→ Your objective
Look below for the line containing "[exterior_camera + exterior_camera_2" and the line containing "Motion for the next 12", then set down both and every line between them exactly, without pictures.

→ Given records
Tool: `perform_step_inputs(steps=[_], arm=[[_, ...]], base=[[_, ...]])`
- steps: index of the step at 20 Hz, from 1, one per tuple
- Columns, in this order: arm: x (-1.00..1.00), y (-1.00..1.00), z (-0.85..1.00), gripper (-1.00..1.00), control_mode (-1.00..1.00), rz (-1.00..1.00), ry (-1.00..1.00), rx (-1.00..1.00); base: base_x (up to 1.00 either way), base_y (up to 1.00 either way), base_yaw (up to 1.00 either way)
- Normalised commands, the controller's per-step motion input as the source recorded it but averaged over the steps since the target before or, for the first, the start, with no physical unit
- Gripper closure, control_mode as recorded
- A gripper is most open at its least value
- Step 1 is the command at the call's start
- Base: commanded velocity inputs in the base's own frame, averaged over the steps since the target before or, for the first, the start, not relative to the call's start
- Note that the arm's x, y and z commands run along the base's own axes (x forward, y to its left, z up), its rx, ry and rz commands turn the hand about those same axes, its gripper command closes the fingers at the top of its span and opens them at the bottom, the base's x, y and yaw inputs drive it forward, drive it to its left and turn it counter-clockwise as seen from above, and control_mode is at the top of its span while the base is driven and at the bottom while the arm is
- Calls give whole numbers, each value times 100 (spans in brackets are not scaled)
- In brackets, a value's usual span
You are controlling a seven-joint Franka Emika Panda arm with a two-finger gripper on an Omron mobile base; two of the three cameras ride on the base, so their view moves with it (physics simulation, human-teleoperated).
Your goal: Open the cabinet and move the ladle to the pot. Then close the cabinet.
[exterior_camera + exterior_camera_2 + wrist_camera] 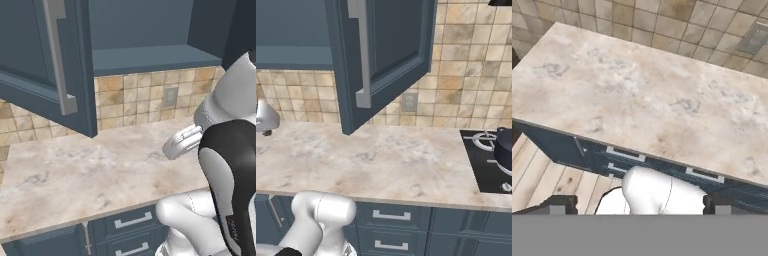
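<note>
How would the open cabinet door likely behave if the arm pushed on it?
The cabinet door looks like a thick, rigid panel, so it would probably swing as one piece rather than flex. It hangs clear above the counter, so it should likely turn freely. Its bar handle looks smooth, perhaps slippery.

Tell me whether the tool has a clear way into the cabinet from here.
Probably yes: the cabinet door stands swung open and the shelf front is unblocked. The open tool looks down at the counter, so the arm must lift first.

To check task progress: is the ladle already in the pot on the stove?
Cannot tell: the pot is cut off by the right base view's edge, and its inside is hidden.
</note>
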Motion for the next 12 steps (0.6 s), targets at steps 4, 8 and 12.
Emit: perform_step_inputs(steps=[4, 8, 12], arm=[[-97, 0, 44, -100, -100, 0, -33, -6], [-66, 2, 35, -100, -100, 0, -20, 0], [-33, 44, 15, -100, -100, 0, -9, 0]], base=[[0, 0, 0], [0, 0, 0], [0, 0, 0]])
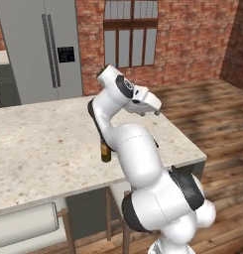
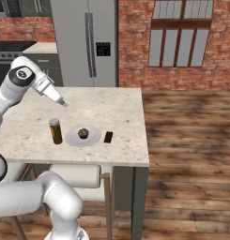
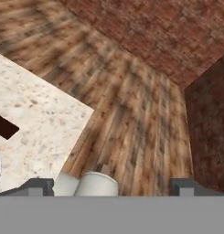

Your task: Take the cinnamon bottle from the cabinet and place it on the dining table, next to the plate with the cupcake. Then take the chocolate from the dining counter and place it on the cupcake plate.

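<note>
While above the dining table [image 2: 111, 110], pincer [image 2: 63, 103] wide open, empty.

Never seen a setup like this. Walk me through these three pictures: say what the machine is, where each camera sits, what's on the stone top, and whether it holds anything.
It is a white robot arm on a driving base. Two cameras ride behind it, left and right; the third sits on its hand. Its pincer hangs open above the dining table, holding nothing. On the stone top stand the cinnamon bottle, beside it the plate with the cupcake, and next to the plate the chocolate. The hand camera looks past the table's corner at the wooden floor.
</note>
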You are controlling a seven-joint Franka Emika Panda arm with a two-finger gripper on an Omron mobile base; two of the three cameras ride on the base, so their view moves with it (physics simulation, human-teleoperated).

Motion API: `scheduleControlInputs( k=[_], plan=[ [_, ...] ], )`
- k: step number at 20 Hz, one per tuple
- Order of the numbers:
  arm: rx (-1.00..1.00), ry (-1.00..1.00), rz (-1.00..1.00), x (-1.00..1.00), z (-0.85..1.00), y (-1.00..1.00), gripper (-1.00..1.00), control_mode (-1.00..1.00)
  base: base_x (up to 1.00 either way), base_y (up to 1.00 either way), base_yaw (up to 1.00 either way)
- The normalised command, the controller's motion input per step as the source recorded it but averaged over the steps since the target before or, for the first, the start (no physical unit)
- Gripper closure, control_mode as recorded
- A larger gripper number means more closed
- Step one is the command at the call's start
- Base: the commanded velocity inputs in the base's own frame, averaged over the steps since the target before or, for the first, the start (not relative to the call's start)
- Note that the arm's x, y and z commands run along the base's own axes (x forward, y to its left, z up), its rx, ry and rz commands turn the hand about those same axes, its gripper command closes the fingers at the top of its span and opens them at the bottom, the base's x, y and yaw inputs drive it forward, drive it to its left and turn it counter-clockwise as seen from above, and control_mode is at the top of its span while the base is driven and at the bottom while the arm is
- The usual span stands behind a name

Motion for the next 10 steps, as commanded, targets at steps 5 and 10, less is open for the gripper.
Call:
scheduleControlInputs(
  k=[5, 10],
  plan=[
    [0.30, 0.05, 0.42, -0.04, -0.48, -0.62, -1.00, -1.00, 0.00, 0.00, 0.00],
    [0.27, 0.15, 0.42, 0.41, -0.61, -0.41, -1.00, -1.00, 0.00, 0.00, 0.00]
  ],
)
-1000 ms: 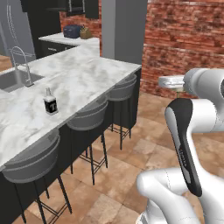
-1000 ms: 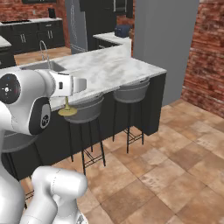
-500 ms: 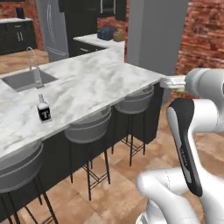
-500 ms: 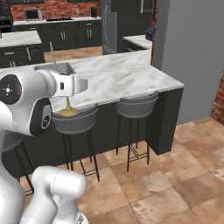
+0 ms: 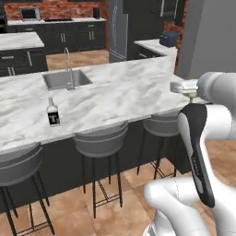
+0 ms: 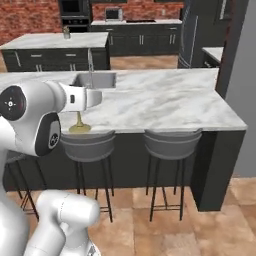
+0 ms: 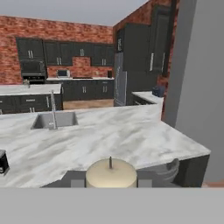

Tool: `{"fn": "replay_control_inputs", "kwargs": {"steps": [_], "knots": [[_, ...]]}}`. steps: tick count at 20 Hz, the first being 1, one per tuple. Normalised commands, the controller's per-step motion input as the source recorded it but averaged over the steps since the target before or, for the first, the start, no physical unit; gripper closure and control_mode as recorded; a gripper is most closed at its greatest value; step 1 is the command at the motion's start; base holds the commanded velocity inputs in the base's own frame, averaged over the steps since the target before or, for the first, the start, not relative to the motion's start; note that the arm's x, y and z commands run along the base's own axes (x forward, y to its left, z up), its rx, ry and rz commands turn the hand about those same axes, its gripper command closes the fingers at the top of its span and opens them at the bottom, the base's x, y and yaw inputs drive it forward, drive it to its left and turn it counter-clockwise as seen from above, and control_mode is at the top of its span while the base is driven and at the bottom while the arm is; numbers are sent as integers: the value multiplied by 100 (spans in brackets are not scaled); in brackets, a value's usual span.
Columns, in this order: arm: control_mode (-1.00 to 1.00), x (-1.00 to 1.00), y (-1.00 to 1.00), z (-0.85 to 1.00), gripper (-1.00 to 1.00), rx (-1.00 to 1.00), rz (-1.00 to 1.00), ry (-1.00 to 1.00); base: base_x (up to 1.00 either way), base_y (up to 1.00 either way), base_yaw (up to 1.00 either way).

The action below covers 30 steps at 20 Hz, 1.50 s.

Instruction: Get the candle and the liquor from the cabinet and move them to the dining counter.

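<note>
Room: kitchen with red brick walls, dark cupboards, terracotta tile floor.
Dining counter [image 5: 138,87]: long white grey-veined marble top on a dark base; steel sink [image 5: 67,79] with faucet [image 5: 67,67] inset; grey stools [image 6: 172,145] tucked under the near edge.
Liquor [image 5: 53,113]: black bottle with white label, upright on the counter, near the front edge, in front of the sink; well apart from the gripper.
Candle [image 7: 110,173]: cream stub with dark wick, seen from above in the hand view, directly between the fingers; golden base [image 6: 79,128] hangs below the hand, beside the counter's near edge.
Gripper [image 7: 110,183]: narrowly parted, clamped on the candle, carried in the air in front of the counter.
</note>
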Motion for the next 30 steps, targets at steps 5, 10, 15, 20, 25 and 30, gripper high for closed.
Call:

→ Exercise solution
[exterior_camera + exterior_camera_2 + wrist_camera] 
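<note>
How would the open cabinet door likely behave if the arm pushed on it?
The cabinet door looks like a thick, rigid panel, so it would probably swing as one piece rather than flex. It hangs clear above the counter, so it should likely turn freely. Its bar handle looks smooth, perhaps slippery.

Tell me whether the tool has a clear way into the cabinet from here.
Probably yes: the cabinet door stands swung open and the shelf front is unblocked. The open tool looks down at the counter, so the arm must lift first.

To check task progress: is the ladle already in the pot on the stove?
Cannot tell: the pot is cut off by the right base view's edge, and its inside is hidden.
</note>
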Motion for the next 12 steps (0.6 s), targets at steps 4, 8 and 12.

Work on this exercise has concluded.